As evidence of pretext, Bozeman offers testimony from Greenwood that there were complaints about Dunn's performance during training. "While evidence of disparate treatment can of course support an assertion of pretext, the employee or employees with whom a plaintiff wishes to be compared must have been similarly situated to the plaintiff in all relevant respects." Forrest, 285 F.3d at 691-92. On pretext, this is a rigorous test. Rodgers, 417 F.3d at 853. Specifically, the "individuals used for comparison must have dealt with the same supervisor, have been subject to the same standards, and engaged in the same conduct without any mitigating or distinguishing circumstances." Clark v. Runyon, 218 F.3d 915, 918 (8th Cir. 2000).

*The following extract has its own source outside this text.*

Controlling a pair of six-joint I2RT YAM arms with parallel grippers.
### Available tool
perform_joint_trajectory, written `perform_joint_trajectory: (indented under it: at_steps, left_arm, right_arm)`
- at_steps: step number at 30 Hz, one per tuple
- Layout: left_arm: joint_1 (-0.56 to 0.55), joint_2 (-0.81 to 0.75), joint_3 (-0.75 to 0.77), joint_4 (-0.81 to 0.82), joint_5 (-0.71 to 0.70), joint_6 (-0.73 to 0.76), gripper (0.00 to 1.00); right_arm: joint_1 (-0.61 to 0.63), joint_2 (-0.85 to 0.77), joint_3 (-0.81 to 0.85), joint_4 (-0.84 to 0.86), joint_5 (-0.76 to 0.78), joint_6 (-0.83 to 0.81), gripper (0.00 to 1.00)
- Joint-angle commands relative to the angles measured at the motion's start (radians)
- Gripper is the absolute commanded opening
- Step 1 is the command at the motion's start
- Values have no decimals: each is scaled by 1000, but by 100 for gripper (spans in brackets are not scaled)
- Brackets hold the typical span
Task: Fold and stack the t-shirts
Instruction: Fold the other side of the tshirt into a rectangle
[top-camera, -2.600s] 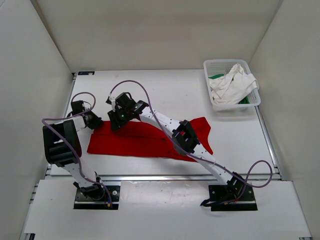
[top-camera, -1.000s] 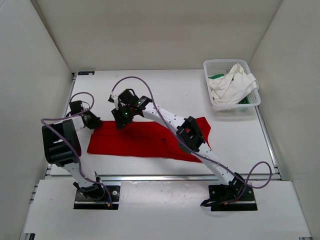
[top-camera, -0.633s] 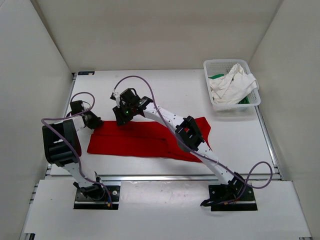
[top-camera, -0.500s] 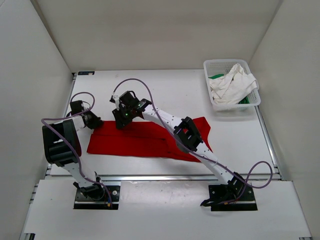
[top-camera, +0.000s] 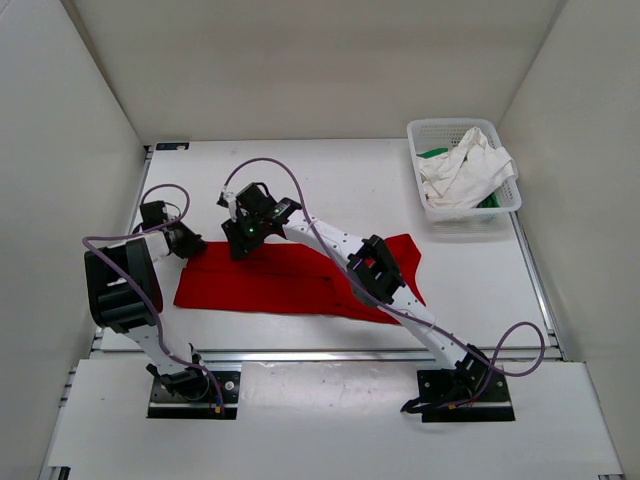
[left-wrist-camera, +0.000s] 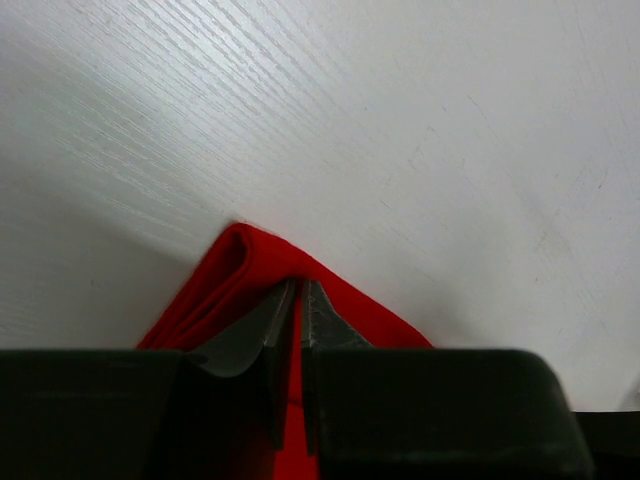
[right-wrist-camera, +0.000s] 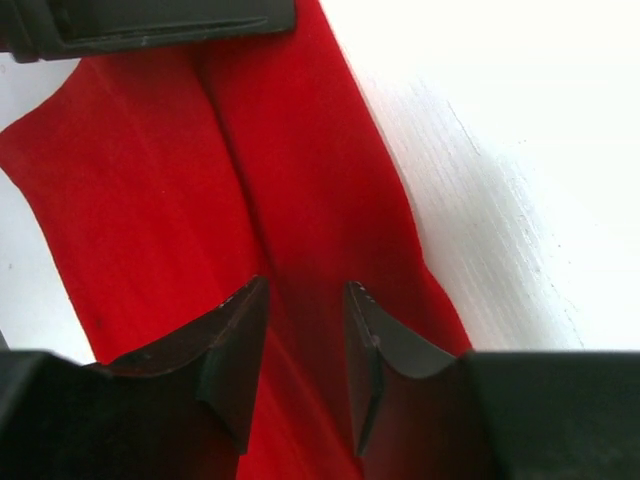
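One bright red cloth t-shirt (top-camera: 290, 285) lies flat; one off-white t-shirt (top-camera: 460, 175) and one green t-shirt (top-camera: 432, 154) share one white plastic mesh basket (top-camera: 440, 128). The left gripper (left-wrist-camera: 298, 300) pinches the red corner; the right gripper (right-wrist-camera: 305, 300) gapes, empty.

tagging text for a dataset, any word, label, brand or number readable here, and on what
None can be read.
The small dark tag at the far left corner of the table is too small to show any writing.
The red t-shirt and the white basket show no print.

Bright even light, soft shadows, pics sharp.
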Motion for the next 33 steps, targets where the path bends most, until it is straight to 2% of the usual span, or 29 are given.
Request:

Bozeman has not presented sufficient evidence from which the Court can determine that Dunn is similarly situated "in all relevant respects" to Bozeman. The Court has no way to compare the performance of Dunn with that of Bozeman. Greenwood himself testified that he had not seen any of Dunn's evaluations, nor had he observed Dunn's performance first hand. There is no evidence that Dunn and Bozeman had the same supervisors during training. The only evidence in the record concerning Dunn's training supervisors is an "Award of Training Slot" sheet listing Alex Bogard as Dunn's trainer and Orlando Phillips as Dunn's trainer auditor. Neither Bogard nor Phillips, however, was involved in Bozeman's training.

Bozeman also asserts that Unilever applied new guidelines for the performance evaluations to her during her training, in violation of company policy but did not apply those guidelines to Dunn during her training. Even if that were true, a reasonable jury could not find that the performance evaluations were a pretext for race discrimination. It is undisputed that Edwards -- a black male -- was next on the training list after Bozeman; that he began training in the mix mill area shortly after Bozeman was removed; that he had the same shift coordinator, Kendrick, whom Bozeman accuses of harboring discriminatory animus against her; and that he completed his training and was certified. A reasonable jury could not infer that the reason Bozeman was removed from training was because of her race, and not her poor evaluations, when Edwards, a black male who was Bozeman's replacement, successfully completed his training under the same supervisor. Furthermore, the committee that made the decision to remove Bozeman consisted of three members of Bozeman's protected class, ...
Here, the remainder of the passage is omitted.